Tegucigalpa, Honduras.— La consejera presidenta del CNE, Ana Paola Hall, denunció amenazas de muerte contra ella y su hija durante el proceso electoral, rechazando cuestionamientos sobre sus afinidades políticas mientras se prepara para dirigir el escrutinio especial que definirá oficialmente al próximo presidente.
«Durante años se ha tenido que soportar ataques que hace meses han llegado al nivel de amenazas de muerte contra mí y contra mi hija», escribió Hall en su cuenta de X, exponiendo la presión que enfrenta la máxima autoridad electoral en momentos críticos de la transición democrática.
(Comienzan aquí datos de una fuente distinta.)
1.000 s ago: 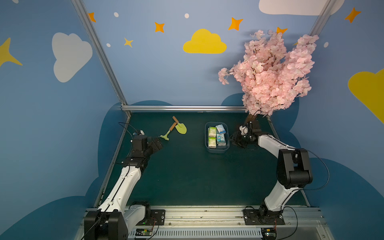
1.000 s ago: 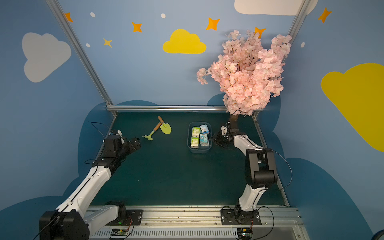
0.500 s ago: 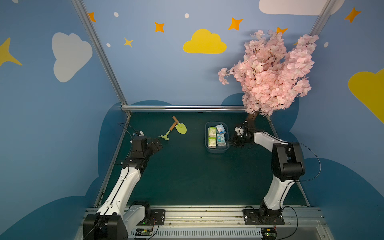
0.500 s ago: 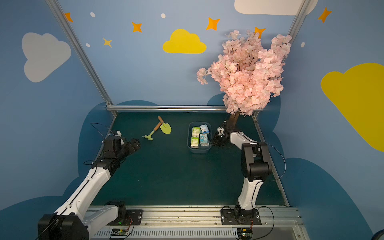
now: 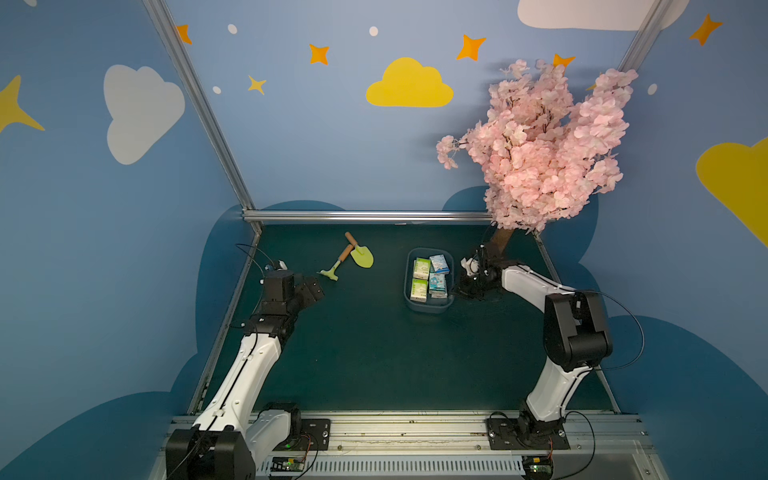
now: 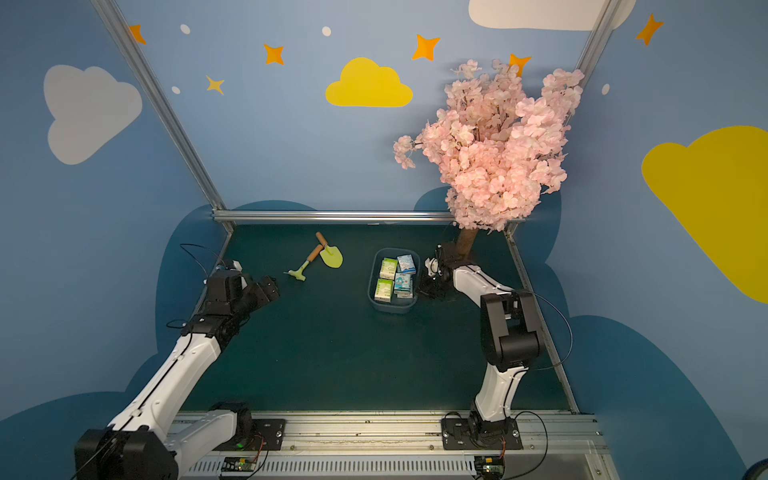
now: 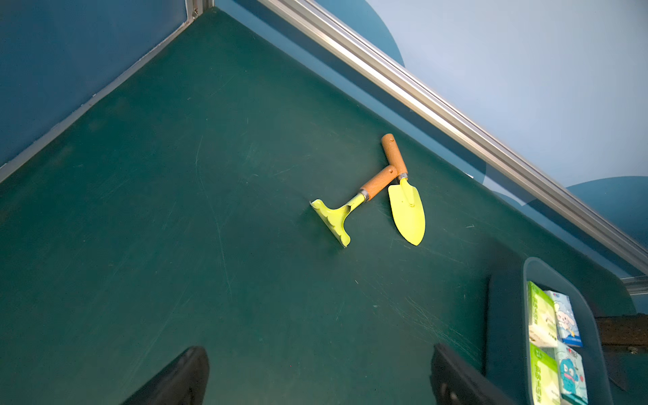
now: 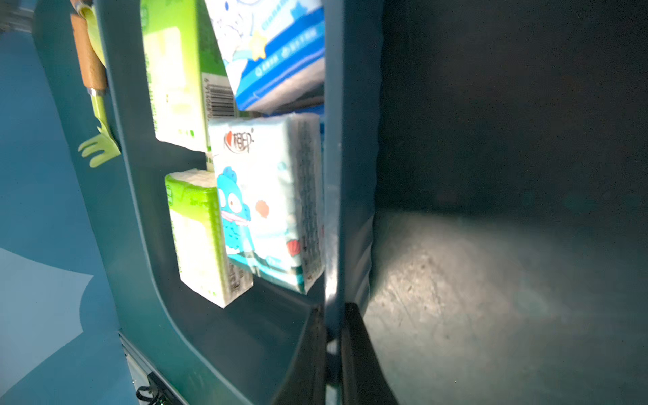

La funcionaria denunció «rumores de falsas afinidades políticas y chismes de pasillo odiosos inventándome incluso historias personales ridículas», defendiendo su independencia institucional ante señalamientos que buscan cuestionar su imparcialidad en el proceso electoral.
Hall reafirmó su identidad política declarando que «mi liberalismo es de familia, de cuna y de convicción», cuestionando las intenciones de quienes «pretenden inventar dudas al respecto, justamente en este momento» cuando el CNE debe completar la declaratoria oficial de resultados.
«A pesar de lo que hagan, no me distraeré de mis responsabilidades y actuaré de la forma decente y honesta que siempre he hecho. ¡Yo no tengo precio!», externó la consejera presidenta, rechazando cualquier intento de presión o corrupción sobre su gestión electoral.
La funcionaria pidió a sus colaboradores «no hacer caso de esos rumores que pretenden mancharlos», prometiendo que «la historia les hará justicia» y comprometiéndose a luchar para que así sea, defendiendo la integridad de su equipo técnico.
Hall concluyó con determinación: «¡Con fuerza, disciplina y amor de país, juntos terminaremos las Elecciones Generales 2025; tal como hace años repito: lo haremos llueva, truene o relampaguee!», reafirmando su compromiso institucional pese a las presiones.
Las amenazas contra Hall se producen mientras Libre mantiene su estrategia de obstaculización a través del consejero Marlon Ochoa, quien prometió no firmar la declaratoria, generando tensión institucional que podría trasladar la decisión al Congreso Nacional.
La denuncia de la consejera presidenta expone el clima de polarización y presión que enfrenta el CNE para completar su función constitucional, mientras sectores políticos cuestionan la legitimidad del proceso que confirmará el triunfo de Nasry Asfura el próximo 27 de enero.